STATE OF WEST VIRGINIA
SUPREME COURT OF APPEALS
State of West Virginia, FILED
Plaintiff Below, Respondent August 29, 2014
RORY L. PERRY II, CLERK
SUPREME COURT OF APPEALS
vs) No. 13-0935 (Greenbrier County 12-F-150) OF WEST VIRGINIA
David Clayton White,
Defendant Below, Petitioner
MEMORANDUM DECISION
Petitioner David Clayton White, appearing by counsel Douglas H. Arbuckle, appeals the
August 14, 2013, order of the Circuit Court of Greenbrier County that sentenced him to forty-
five to eighty-nine years in prison with a life recidivist enhancement, all sentences to run
consecutively. The State of West Virginia, by counsel Christopher S. Dodrill, filed its response.

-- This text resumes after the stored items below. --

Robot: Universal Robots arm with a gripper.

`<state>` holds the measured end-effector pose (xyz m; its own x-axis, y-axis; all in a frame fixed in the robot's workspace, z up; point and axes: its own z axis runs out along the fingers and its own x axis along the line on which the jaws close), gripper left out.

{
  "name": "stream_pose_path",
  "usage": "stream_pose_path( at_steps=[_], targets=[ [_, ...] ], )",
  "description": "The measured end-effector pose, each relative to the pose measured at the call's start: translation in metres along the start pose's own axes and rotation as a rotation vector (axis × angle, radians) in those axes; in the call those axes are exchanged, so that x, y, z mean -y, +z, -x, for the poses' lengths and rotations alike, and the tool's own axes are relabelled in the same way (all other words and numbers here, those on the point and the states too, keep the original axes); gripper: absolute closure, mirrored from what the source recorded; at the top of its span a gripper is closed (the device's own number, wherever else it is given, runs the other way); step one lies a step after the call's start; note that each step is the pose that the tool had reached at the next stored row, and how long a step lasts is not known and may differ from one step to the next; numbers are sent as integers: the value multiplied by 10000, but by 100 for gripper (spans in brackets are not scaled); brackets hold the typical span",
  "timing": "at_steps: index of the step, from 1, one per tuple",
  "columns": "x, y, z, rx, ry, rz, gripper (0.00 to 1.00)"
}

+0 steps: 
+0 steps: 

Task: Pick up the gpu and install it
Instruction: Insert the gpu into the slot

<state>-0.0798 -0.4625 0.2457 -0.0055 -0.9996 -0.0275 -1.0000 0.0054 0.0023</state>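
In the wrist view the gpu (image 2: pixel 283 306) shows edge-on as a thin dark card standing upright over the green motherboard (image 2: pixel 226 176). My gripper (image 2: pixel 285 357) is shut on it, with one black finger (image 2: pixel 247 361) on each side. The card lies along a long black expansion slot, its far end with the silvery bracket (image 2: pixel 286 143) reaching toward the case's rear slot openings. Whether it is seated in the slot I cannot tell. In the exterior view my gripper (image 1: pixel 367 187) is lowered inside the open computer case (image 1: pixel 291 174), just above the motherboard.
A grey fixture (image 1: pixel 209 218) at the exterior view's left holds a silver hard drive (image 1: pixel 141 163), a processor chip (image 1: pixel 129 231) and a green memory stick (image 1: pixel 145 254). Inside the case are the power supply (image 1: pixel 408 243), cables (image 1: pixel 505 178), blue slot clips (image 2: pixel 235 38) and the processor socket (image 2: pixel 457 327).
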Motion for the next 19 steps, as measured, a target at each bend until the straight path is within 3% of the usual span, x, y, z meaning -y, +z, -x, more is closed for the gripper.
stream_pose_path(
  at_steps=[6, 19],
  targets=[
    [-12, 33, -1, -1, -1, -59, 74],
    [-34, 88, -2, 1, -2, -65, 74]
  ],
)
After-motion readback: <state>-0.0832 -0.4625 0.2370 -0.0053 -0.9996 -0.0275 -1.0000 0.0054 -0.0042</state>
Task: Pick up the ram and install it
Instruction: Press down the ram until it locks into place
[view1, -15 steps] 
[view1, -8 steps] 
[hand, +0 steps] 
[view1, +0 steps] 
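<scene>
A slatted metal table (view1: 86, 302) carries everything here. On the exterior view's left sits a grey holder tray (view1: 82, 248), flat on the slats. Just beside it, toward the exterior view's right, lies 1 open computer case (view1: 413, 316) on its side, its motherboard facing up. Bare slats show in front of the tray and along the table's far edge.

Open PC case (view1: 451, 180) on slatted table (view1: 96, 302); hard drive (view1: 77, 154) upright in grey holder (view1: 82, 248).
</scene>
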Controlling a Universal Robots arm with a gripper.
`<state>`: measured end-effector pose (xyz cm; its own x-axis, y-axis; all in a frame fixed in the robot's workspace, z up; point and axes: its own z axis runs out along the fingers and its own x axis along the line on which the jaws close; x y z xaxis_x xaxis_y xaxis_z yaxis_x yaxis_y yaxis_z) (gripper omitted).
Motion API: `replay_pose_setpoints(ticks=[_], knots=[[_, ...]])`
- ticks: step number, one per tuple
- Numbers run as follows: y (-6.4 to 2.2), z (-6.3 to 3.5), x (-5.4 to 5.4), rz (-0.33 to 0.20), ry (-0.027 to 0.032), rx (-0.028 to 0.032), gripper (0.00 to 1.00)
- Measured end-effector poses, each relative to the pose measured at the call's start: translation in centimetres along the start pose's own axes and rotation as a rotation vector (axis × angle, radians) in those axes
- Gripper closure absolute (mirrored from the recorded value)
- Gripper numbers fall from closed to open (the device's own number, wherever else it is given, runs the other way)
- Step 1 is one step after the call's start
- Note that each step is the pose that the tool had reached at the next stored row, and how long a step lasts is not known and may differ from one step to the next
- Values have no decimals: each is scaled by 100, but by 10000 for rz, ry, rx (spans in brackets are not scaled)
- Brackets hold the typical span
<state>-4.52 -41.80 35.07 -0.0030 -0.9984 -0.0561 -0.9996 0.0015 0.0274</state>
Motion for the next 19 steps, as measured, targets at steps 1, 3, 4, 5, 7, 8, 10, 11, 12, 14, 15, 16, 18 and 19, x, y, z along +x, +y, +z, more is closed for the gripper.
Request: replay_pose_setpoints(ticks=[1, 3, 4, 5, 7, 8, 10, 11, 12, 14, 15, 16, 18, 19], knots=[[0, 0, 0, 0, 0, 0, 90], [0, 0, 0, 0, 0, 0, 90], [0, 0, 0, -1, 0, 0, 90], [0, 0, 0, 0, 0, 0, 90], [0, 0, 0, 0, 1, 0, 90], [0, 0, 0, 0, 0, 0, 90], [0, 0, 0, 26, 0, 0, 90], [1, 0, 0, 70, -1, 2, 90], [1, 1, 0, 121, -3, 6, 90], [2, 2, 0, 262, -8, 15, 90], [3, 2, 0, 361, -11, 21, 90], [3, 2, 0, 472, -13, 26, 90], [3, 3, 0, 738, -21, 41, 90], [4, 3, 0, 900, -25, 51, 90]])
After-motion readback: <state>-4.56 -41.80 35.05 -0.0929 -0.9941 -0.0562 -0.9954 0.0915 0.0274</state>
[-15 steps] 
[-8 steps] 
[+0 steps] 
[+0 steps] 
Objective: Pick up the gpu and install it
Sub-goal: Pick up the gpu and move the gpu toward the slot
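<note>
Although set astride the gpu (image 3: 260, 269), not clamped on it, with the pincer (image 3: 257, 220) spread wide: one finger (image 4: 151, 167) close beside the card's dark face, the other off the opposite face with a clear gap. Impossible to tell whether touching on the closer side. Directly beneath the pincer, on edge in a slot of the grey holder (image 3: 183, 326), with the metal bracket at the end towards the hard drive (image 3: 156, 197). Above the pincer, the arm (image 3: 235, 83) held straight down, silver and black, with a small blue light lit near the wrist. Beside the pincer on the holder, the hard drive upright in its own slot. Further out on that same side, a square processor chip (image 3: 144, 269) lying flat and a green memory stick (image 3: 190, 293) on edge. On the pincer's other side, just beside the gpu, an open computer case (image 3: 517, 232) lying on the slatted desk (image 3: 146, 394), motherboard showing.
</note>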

This Court has considered the parties’ briefs and the record on appeal. The facts and legal
arguments are adequately presented, and the decisional process would not be significantly aided
by oral argument. Upon consideration of the standards of review, the briefs, and the record
presented, the Court finds no substantial question of law and no prejudicial error. For these
reasons, a memorandum decision affirming the circuit court’s order is appropriate under Rule 21
of the West Virginia Rules of Appellate Procedure.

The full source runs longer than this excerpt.